Branston determined to set Bradford buzzing
There was very little wrong with Guy Branston's life in Torquay.
He enjoyed the relaxed seaside lifestyle and the relatively temperate weather on the English Riviera, he met Kelly and fell in love, and his football team were on the rise, reaching last season's League Two play-off final.
But Branston, a strong and uncompromising central defender, has given it all up to join the fourth tier's perennial under-achievers Bradford City.
Bye bye palm trees, hello two-bed in Pudsey.
Branston is a natural leader who has been made Bradford skipper. Photo: Getty Images
Branston is no stranger to taking a chance, gambling on his next move. According to Soccerbase, he has made nine permanent moves and 13 loans spells since he started out as a trainee at Leicester in 1997. It strikes me as a life of endlessly depressing hotel rooms and handshakes with new team-mates. But the bubbly Branston sees it differently.
"Martin O'Neill was my manager at Leicester and he told me to go out to the lower leagues, to take it all in, embrace it and become a better person and player. He was right," said the intelligent and in-yer-face Branston.
"Some hotels have been awful. One was choc-a-block with first-team players and youth-teamers. It was filthy and the food was terrible. I dropped a stone in weight.
"But moving to different clubs is something that has helped me. If the manager at your club does not want you, then you don't play anymore. Simple. A loan move has always been a great option, playing games, meeting people. I try to take every positive I can."
Branston claims he has just finished the hardest pre-season of his career and has relished the opportunity to impress upon his team-mates his unwavering desire to make a success of his move north. In training the other day, one of Bradford's younger players came out of a challenge with him sporting a black eye. When the player in question asked Branston if he should not have taken it a little easier, the defender laughed.
"I train how I play, I cannot turn it on and off," added Branston. "If there is a ball to be won, I win it, play it simple, pick the other player up afterwards and shake his hand. Young players must realise they have to have a winning mentality."
It is perhaps not surprising that manager Peter Jackson, now 50 but once upon a time a no-nonsense centre half with the Bantams, has made Branston his skipper.
The west Yorkshire club have finished 10th, ninth, 14th and 18th since their relegation to the bottom tier in 2007. Both Stuart McCall - another club legend - and Peter Taylor failed to build a winning team at Valley Parade, but Jackson is determined to arrest that sustained trend of mediocrity and wants Branston to make sure that a youngish squad understands the importance of grinding out results during a long season.
The skipper points to the likes of striker James Hanson, midfielders Dave Syers, Lee Bullock, Michael Flynn and fellow defender Luke Oliver as the experienced core of a squad that he hopes can challenge for promotion.
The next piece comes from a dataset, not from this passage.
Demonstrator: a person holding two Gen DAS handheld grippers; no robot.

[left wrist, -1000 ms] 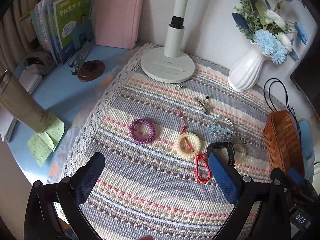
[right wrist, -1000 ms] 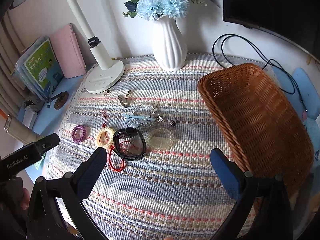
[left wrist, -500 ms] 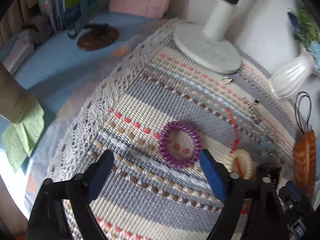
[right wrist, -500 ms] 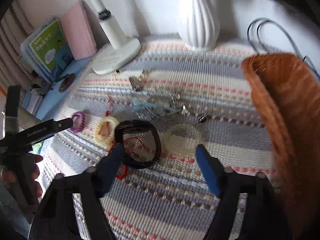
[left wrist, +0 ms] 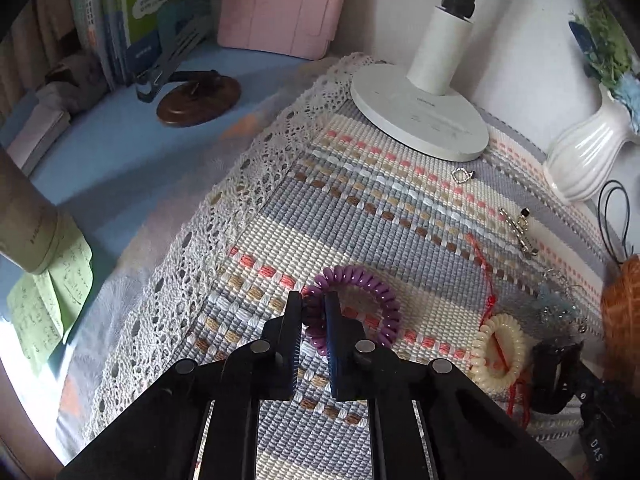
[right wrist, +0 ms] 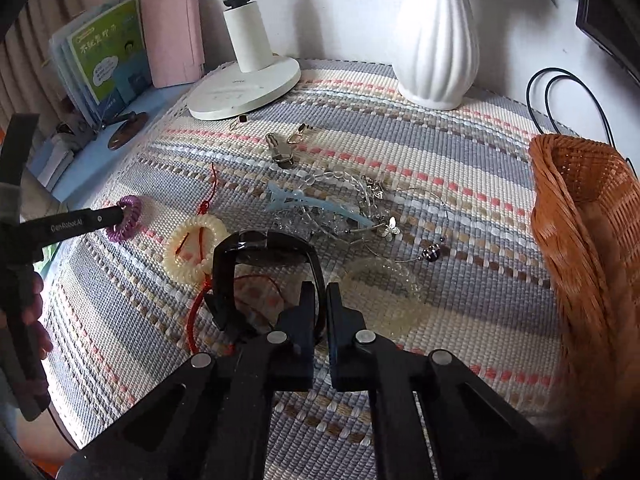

"We have an outside chance," he said. "It will be a big transitional season. We're a young vibrant squad with exciting players like Dominic Rowe, Chris Mitchell and former Falkirk forward Mark Stewart.
"Team spirit is massive in this division and we need to stick together. If we don't it could be a long season."
Branston reckons that Shrewsbury will be one of the teams to watch, with wily and experienced manager Graham Turner capable of improving on last season's fourth-placed finish.
He is backing his former club Torquay to recover from the loss of manager Paul Buckle to Bristol Rovers. "They have got players with a bright future," said the defender. "The club has got a solid fanbase of 2,000 and I hope the team can kick on again because they deserve success."
But he reckons that all four teams relegated from League One last season - Bristol Rovers, Swindon, Plymouth and Dagenham & Redbridge - may find it surprisingly difficult to adjust.
Rovers' new manager Buckle has brought in 15 new players and it will be interesting to see how successfully they gel.
"Buckle knows what he is doing but I would not have signed that many," said Branston. "He is putting himself under massive pressure.
"Swindon are a good club and they will be a side for others to worry about. I think that new boss Paulo Di Canio will want players with proven ability, although a lot of his signings have not played in this division before."
Di Canio was a flamboyant and outspoken player but the 43-year-old is completely unproven in management. He has signed players from Italy, Ghana, Namibia, the Netherlands and Algeria. Without doubt, a bold and brave venture has been undertaken at the County Ground and I don't think it will take long before we find out if it has been a foolish one.
Crawley, promoted from the Blue Square Bet Premier last season, are the bookies' favourites and several clubs will feel that, with a following wind, they could trouble the top end of the table.
Chesterfield, Wycombe, Bury and Stevenage won promotion last season - and who would have picked those four before the season began?
I am certain that unfancied teams will again emerge out of the pack this season, and I would not be surprised if the unflinching Branston has made sure that the Bantams are one of them.